• **INFORMATION SHOWN**:
+ + + + +

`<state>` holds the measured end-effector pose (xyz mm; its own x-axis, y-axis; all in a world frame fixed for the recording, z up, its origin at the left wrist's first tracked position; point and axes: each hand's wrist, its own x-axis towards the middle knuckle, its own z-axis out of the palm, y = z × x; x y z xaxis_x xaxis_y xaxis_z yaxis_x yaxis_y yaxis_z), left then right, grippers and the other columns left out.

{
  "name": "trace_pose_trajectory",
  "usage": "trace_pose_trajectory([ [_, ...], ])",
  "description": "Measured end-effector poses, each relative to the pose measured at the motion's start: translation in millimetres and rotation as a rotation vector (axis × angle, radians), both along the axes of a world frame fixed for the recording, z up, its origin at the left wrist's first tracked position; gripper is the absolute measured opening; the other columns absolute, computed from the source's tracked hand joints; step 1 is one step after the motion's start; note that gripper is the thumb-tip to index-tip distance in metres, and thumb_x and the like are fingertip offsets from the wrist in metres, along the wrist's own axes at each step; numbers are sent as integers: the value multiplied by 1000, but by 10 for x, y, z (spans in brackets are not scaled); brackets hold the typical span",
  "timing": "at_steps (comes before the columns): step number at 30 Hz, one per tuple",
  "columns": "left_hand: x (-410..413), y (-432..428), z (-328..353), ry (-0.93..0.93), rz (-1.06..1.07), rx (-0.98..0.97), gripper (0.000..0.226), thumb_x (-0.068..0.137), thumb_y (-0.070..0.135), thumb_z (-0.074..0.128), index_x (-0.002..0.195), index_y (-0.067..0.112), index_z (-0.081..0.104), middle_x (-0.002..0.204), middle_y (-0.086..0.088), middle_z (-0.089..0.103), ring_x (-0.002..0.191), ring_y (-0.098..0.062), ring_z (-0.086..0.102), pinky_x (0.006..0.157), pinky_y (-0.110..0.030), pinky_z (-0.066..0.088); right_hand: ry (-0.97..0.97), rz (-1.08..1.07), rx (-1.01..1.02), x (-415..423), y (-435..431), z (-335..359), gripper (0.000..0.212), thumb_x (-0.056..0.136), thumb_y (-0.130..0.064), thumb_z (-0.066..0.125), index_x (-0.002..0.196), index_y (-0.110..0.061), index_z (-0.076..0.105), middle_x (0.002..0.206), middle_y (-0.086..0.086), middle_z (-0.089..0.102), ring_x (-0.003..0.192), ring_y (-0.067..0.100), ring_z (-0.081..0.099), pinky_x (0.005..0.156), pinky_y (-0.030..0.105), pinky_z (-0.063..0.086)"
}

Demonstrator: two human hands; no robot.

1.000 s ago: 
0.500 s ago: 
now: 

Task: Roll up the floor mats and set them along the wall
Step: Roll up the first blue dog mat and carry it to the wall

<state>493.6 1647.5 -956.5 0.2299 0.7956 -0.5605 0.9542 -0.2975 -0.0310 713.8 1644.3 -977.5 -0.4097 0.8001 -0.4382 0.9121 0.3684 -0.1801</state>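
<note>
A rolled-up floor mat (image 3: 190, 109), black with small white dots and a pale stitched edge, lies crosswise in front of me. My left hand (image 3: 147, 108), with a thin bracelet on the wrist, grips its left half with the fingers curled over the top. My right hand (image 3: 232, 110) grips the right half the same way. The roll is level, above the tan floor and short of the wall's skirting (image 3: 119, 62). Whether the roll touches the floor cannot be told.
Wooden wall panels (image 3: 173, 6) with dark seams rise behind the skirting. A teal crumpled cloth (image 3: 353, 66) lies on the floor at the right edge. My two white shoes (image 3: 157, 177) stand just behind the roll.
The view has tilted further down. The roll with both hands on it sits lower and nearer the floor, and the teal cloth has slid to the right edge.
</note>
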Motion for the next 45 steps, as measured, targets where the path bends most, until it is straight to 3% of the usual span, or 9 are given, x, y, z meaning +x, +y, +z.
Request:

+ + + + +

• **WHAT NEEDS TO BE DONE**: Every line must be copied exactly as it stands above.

• **TASK ANSWER**:
`<state>` holds the measured end-effector pose (xyz mm; its own x-axis, y-axis; all in a world frame fixed for the recording, z up, its origin at the left wrist's first tracked position; point and axes: each hand's wrist, its own x-axis towards the middle knuckle, its own z-axis out of the palm, y = z × x; x y z xaxis_x xaxis_y xaxis_z yaxis_x yaxis_y yaxis_z), left then right, grippers and the other columns left out.

{
  "name": "trace_pose_trajectory",
  "usage": "trace_pose_trajectory([ [_, ...], ])",
  "description": "Measured end-effector poses, each relative to the pose measured at the motion's start: translation in millimetres and rotation as a rotation vector (axis × angle, radians), both along the axes of a world frame fixed for the recording, z up, its origin at the left wrist's first tracked position; gripper is the absolute measured opening; the other columns absolute, computed from the source's tracked hand joints; step 1 is one step after the motion's start; note that gripper is the thumb-tip to index-tip distance in metres, and thumb_x and the like are fingertip offsets from the wrist in metres, along the wrist's own axes at each step; numbers are sent as integers: the value multiplied by 1000, but by 10 for x, y, z (spans in brackets are not scaled); brackets hold the typical span",
  "timing": "at_steps (comes before the columns): step number at 30 Hz, one per tuple",
  "columns": "left_hand: x (-410..413), y (-432..428), z (-328..353), ry (-0.93..0.93), rz (-1.06..1.07), rx (-0.98..0.97), gripper (0.000..0.226), thumb_x (-0.068..0.137), thumb_y (-0.070..0.135), thumb_z (-0.074..0.128), index_x (-0.002..0.195), index_y (-0.067..0.112), index_z (-0.081..0.104), middle_x (-0.002..0.204), middle_y (-0.086..0.088), middle_z (-0.089..0.103), ring_x (-0.002..0.191), ring_y (-0.098..0.062), ring_z (-0.086..0.102), pinky_x (0.006..0.157), pinky_y (-0.110..0.030), pinky_z (-0.066..0.088); right_hand: ry (-0.97..0.97), rz (-1.08..1.07), rx (-1.01..1.02), x (-415..423), y (-435..431), z (-335..359), gripper (0.000..0.212), thumb_x (-0.056..0.136), thumb_y (-0.130..0.064), thumb_z (-0.066..0.125), index_x (-0.002..0.196), index_y (-0.110..0.061), index_z (-0.076..0.105), middle_x (0.002..0.206), middle_y (-0.086..0.086), middle_z (-0.089..0.102), ring_x (-0.003..0.192), ring_y (-0.067..0.100), ring_z (-0.081..0.099), pinky_x (0.005..0.156), pinky_y (-0.030..0.105), pinky_z (-0.063..0.086)"
}

Demonstrator: two human hands; no robot.

1.000 s ago: 
0.500 s ago: 
now: 

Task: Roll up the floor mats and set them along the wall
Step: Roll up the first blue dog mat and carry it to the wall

<state>493.6 1647.5 -956.5 0.2299 0.7956 -0.5605 0.9542 -0.2975 -0.0310 713.8 1644.3 -977.5 -0.4097 0.8001 -0.4382 0.9121 0.3684 -0.1801</state>
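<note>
A rolled-up floor mat (image 3: 190, 109), black with small white dots and a pale stitched edge, lies crosswise in front of me. My left hand (image 3: 147, 108), with a thin bracelet on the wrist, grips its left half with the fingers curled over the top. My right hand (image 3: 232, 110) grips the right half the same way. The roll is level, above the tan floor and short of the wall's skirting (image 3: 119, 62). Whether the roll touches the floor cannot be told.
Wooden wall panels (image 3: 173, 6) with dark seams rise behind the skirting. A teal crumpled cloth (image 3: 353, 66) lies on the floor at the right edge. My two white shoes (image 3: 157, 177) stand just behind the roll.
The view has tilted further down. The roll with both hands on it sits lower and nearer the floor, and the teal cloth has slid to the right edge.
</note>
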Motion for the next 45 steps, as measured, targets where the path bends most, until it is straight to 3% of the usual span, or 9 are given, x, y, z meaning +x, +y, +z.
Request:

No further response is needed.